• What is required: Among the lines of data below, reproduce only those from the one with "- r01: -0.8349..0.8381" through the one with "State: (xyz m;", exactly as they stand, both ends included.

• Provided data:

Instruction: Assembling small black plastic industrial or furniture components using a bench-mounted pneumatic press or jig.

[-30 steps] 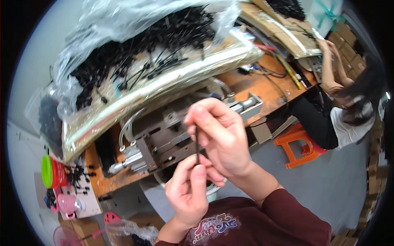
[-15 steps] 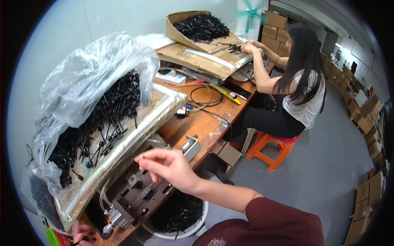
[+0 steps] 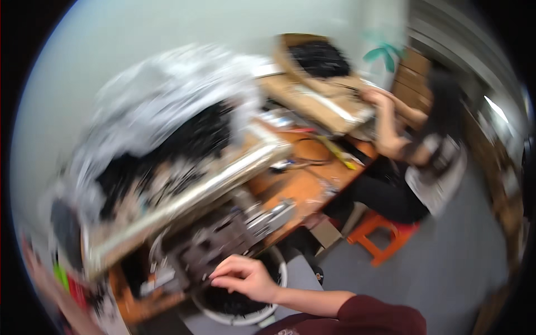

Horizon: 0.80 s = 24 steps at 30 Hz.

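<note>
The right hand (image 3: 243, 277) hovers with fingers curled loosely, nothing visibly held, its fingertips at the edge of the grey metal press fixture (image 3: 223, 245). Just below it sits a white round bucket of black parts (image 3: 240, 304). The fixture stands on the orange wooden tabletop (image 3: 301, 190). The picture is blurred; the left hand is hidden.

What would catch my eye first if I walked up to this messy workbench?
Probably the big clear plastic bag heaped over black parts on the left of the orange bench. Low in the middle, the person's right hand is over a white bucket of dark pieces, beside a grey metal machine. Further right, another person sits on an orange stool; the picture is blurred.
</note>
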Each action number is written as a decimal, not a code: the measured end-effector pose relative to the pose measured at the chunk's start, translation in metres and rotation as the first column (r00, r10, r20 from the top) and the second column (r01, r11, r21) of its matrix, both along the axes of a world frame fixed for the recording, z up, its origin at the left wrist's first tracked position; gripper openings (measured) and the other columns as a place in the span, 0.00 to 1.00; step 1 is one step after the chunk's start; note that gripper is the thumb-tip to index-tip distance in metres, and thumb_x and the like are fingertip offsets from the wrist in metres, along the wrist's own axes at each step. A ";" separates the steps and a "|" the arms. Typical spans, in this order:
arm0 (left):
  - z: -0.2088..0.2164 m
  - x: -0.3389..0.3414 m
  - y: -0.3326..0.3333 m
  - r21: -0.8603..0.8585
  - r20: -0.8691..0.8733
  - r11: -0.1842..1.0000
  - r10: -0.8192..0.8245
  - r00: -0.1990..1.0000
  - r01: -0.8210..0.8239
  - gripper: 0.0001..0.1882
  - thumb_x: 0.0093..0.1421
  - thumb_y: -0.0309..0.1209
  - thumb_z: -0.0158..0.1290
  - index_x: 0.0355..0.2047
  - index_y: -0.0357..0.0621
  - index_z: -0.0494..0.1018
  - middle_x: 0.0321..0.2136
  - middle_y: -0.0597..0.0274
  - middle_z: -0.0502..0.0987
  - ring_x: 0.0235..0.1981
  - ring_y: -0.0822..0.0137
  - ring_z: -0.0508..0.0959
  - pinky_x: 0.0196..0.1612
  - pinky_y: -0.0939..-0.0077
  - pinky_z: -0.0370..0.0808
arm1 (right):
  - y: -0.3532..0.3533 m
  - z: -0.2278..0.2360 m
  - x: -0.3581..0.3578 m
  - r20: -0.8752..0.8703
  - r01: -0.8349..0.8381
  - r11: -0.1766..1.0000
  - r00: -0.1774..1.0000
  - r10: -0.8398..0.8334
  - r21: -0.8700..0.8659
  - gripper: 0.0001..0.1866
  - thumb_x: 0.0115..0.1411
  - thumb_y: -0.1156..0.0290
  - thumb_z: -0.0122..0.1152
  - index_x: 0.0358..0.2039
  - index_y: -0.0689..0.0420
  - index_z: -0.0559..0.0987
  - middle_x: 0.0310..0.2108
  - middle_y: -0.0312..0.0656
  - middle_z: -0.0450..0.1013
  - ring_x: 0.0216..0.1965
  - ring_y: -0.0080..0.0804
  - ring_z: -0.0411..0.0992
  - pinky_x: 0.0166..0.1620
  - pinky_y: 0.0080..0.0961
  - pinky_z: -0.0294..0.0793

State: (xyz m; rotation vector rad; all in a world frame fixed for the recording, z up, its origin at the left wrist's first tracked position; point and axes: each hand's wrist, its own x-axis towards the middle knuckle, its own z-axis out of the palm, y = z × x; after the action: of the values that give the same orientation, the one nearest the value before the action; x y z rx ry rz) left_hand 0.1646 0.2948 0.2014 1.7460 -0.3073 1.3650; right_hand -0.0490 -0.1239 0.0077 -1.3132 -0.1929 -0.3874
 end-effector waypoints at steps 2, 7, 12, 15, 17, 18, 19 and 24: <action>0.004 0.030 0.015 -0.020 0.033 0.991 -0.135 0.990 0.135 0.22 0.69 0.37 0.42 0.59 0.40 0.67 0.59 0.59 0.69 0.61 0.64 0.66 0.65 0.69 0.57 | 0.005 -0.009 -0.007 -0.092 -0.013 0.999 0.996 0.010 -0.034 0.07 0.55 0.82 0.65 0.36 0.63 0.82 0.38 0.41 0.74 0.31 0.20 0.74 0.29 0.12 0.75; 0.047 0.049 -0.030 -0.005 0.139 0.981 0.195 0.971 -0.196 0.15 0.64 0.35 0.53 0.49 0.46 0.78 0.43 0.68 0.81 0.46 0.74 0.76 0.52 0.79 0.69 | 0.014 -0.042 -0.034 -0.296 0.122 0.989 0.945 -0.140 -0.079 0.07 0.54 0.85 0.63 0.34 0.65 0.81 0.41 0.44 0.71 0.29 0.22 0.73 0.28 0.13 0.75; 0.055 0.076 -0.018 0.126 0.106 0.965 0.220 0.970 -0.232 0.10 0.56 0.32 0.60 0.37 0.41 0.82 0.36 0.56 0.82 0.36 0.67 0.80 0.41 0.74 0.73 | 0.027 -0.066 -0.049 -0.432 0.080 0.992 0.895 -0.115 -0.100 0.06 0.53 0.85 0.64 0.32 0.66 0.80 0.42 0.43 0.71 0.31 0.21 0.73 0.28 0.14 0.76; 0.052 0.105 -0.022 0.425 -0.005 0.741 0.576 0.817 -0.520 0.13 0.58 0.36 0.56 0.40 0.44 0.81 0.40 0.53 0.81 0.43 0.59 0.79 0.49 0.65 0.71 | 0.031 -0.063 -0.052 -0.468 0.065 0.993 0.877 -0.106 -0.103 0.06 0.52 0.86 0.65 0.32 0.67 0.80 0.42 0.44 0.70 0.32 0.23 0.74 0.29 0.15 0.77; 0.051 0.139 -0.022 0.463 -0.092 0.656 0.705 0.703 -0.597 0.16 0.59 0.38 0.54 0.44 0.45 0.79 0.42 0.52 0.80 0.47 0.56 0.78 0.53 0.61 0.69 | 0.034 -0.064 -0.053 -0.472 0.061 0.992 0.875 -0.105 -0.107 0.06 0.52 0.86 0.66 0.31 0.67 0.80 0.42 0.44 0.71 0.31 0.23 0.74 0.29 0.15 0.77; 0.056 0.153 -0.014 0.392 -0.183 0.694 0.702 0.688 -0.604 0.18 0.59 0.39 0.53 0.46 0.44 0.78 0.44 0.51 0.79 0.49 0.55 0.77 0.55 0.60 0.67 | 0.038 -0.068 -0.053 -0.435 0.056 0.994 0.896 -0.092 -0.096 0.06 0.51 0.86 0.66 0.31 0.67 0.79 0.42 0.44 0.71 0.30 0.22 0.74 0.29 0.15 0.77; 0.065 0.161 0.000 0.341 -0.268 0.704 0.708 0.653 -0.623 0.20 0.59 0.40 0.52 0.48 0.44 0.77 0.45 0.51 0.79 0.51 0.54 0.76 0.57 0.59 0.66 | 0.041 -0.070 -0.054 -0.446 0.036 0.997 0.893 -0.063 -0.068 0.06 0.51 0.86 0.66 0.31 0.67 0.79 0.42 0.44 0.71 0.30 0.23 0.74 0.29 0.15 0.77; 0.052 0.149 -0.067 0.300 -0.125 0.947 0.162 0.979 -0.119 0.23 0.60 0.36 0.53 0.54 0.42 0.71 0.49 0.44 0.76 0.50 0.52 0.77 0.52 0.60 0.72 | 0.033 -0.084 -0.057 -0.519 0.030 0.997 0.852 -0.061 -0.067 0.05 0.52 0.84 0.66 0.31 0.64 0.80 0.40 0.42 0.72 0.32 0.23 0.74 0.29 0.16 0.77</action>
State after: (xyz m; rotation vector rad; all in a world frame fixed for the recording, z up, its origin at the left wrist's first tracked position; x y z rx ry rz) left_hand 0.3136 0.2276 0.2534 2.1385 -0.3180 1.3315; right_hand -0.1060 -0.0912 -0.0763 -1.4340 0.2894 -0.0516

• Response to this task:
  - r01: -0.8349..0.8381
  - r11: -0.1766..1.0000
  - r00: -0.1774..1.0000
  - r10: -0.8398..0.8334
  - r21: -0.8700..0.8659
  - gripper: 0.0001..0.1866
  - thumb_x: 0.0115..0.1411
  - thumb_y: -0.1156..0.0290
  - thumb_z: -0.0122..0.1152
  - index_x: 0.0358..0.2039
  - index_y: -0.0689..0.0420
  - index_z: -0.0559..0.0987
  - middle_x: 0.0310..0.2108
  - middle_y: -0.0312..0.0656
  - middle_z: -0.0450..0.1013
  - ring_x: 0.0216..0.1965
  - ring_y: -0.0080..0.0804
  - ring_z: -0.0411..0.0992
  - pinky_x: 0.0166..0.1620
  - pinky_y: 0.0080..0.0961
  - pinky_z: -0.0294..0.0793

State: (xyz m; rotation vector rad; all in a world frame fixed for the recording, z up, its origin at the left wrist's first tracked position; point and axes: each hand's wrist, its own x-axis towards the middle knuckle, its own z-axis out of the palm, y = z × x; after the action: of the values that give the same orientation, the one nearest the value before the action; x y z rx ry rz) left_hand 0.1646 0.2948 0.2014 1.7460 -0.3073 1.3650; right_hand -0.0490 -0.1239 0.0077 -1.3132 -0.1929 -0.3874

Nothing further remains in this exercise.